* Task goal:
The answer is all of the data repeated exactly, with each picture omitted.
········
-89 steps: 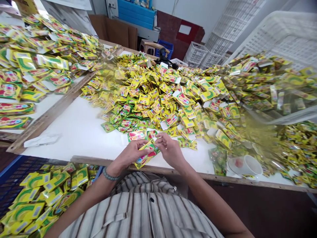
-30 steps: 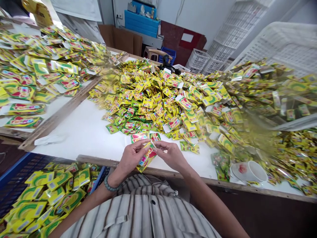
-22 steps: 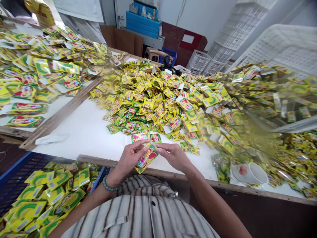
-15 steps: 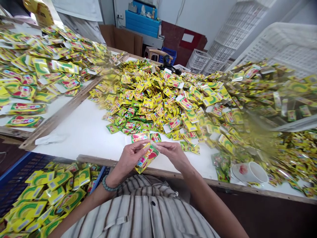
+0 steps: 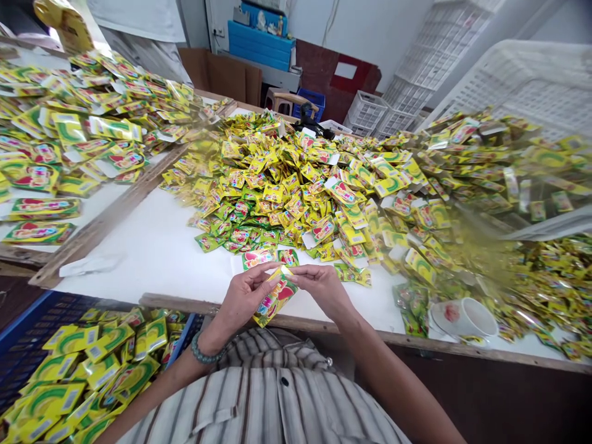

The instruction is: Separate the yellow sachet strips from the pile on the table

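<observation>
A small yellow and green printed carton [image 5: 275,301] is held tilted over the table's front edge. My left hand [image 5: 244,298] pinches its body between thumb and fingers. My right hand [image 5: 324,290] closes on its upper end, fingertips at the white flap; whether anything is inside cannot be seen. Just beyond my fingers, another carton [image 5: 259,258] lies on the white tabletop beside a green sachet [image 5: 287,256]. Behind them rises a heap of small yellow and green sachets [image 5: 272,197], with flat cartons [image 5: 345,192] scattered over its right side.
At lower left, a blue crate [image 5: 28,327] holds many cartons. A wooden strip [image 5: 115,213] divides the table, with more cartons to its left. A white cup [image 5: 465,317] stands at the right front edge, and a white basket [image 5: 546,74] tips out cartons. Someone in pale clothing [image 5: 139,21] stands far left.
Both hands stay on the same carton, and my right fingertips have shifted slightly at its upper end. The whole view has moved a little.
</observation>
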`<state>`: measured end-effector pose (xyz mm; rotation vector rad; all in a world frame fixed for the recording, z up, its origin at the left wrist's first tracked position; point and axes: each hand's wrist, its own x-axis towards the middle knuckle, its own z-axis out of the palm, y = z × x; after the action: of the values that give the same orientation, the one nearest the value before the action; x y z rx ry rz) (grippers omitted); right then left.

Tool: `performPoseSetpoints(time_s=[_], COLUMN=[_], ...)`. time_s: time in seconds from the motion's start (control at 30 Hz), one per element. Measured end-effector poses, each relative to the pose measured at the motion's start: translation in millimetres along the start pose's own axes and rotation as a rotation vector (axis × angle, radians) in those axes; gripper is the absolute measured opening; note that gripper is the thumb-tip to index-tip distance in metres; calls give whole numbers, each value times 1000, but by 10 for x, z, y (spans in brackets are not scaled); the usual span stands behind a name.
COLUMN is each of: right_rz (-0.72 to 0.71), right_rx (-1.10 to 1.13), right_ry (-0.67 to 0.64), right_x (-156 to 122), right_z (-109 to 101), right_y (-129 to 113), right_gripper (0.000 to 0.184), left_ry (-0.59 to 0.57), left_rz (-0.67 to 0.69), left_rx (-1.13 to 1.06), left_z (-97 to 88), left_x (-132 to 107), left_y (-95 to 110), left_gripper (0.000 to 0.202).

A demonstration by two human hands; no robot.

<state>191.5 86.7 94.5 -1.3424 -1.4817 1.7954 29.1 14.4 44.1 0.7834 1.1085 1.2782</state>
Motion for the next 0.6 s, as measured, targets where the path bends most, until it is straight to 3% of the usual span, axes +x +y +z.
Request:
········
* Task output:
-89 steps: 
-30 steps: 
-22 steps: 
-15 steps: 
+0 steps: 

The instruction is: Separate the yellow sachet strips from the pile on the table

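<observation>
A small yellow and green printed carton [image 5: 275,301] is held tilted over the table's front edge. My left hand [image 5: 244,298] pinches its body between thumb and fingers. My right hand [image 5: 324,290] closes on its upper end, fingertips at the white flap; whether anything is inside cannot be seen. Just beyond my fingers, another carton [image 5: 259,258] lies on the white tabletop beside a green sachet [image 5: 287,256]. Behind them rises a heap of small yellow and green sachets [image 5: 272,197], with flat cartons [image 5: 345,192] scattered over its right side.
At lower left, a blue crate [image 5: 28,327] holds many cartons. A wooden strip [image 5: 115,213] divides the table, with more cartons to its left. A white cup [image 5: 465,317] stands at the right front edge, and a white basket [image 5: 546,74] tips out cartons. Someone in pale clothing [image 5: 139,21] stands far left.
Both hands stay on the same carton, and my right fingertips have shifted slightly at its upper end. The whole view has moved a little.
</observation>
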`<state>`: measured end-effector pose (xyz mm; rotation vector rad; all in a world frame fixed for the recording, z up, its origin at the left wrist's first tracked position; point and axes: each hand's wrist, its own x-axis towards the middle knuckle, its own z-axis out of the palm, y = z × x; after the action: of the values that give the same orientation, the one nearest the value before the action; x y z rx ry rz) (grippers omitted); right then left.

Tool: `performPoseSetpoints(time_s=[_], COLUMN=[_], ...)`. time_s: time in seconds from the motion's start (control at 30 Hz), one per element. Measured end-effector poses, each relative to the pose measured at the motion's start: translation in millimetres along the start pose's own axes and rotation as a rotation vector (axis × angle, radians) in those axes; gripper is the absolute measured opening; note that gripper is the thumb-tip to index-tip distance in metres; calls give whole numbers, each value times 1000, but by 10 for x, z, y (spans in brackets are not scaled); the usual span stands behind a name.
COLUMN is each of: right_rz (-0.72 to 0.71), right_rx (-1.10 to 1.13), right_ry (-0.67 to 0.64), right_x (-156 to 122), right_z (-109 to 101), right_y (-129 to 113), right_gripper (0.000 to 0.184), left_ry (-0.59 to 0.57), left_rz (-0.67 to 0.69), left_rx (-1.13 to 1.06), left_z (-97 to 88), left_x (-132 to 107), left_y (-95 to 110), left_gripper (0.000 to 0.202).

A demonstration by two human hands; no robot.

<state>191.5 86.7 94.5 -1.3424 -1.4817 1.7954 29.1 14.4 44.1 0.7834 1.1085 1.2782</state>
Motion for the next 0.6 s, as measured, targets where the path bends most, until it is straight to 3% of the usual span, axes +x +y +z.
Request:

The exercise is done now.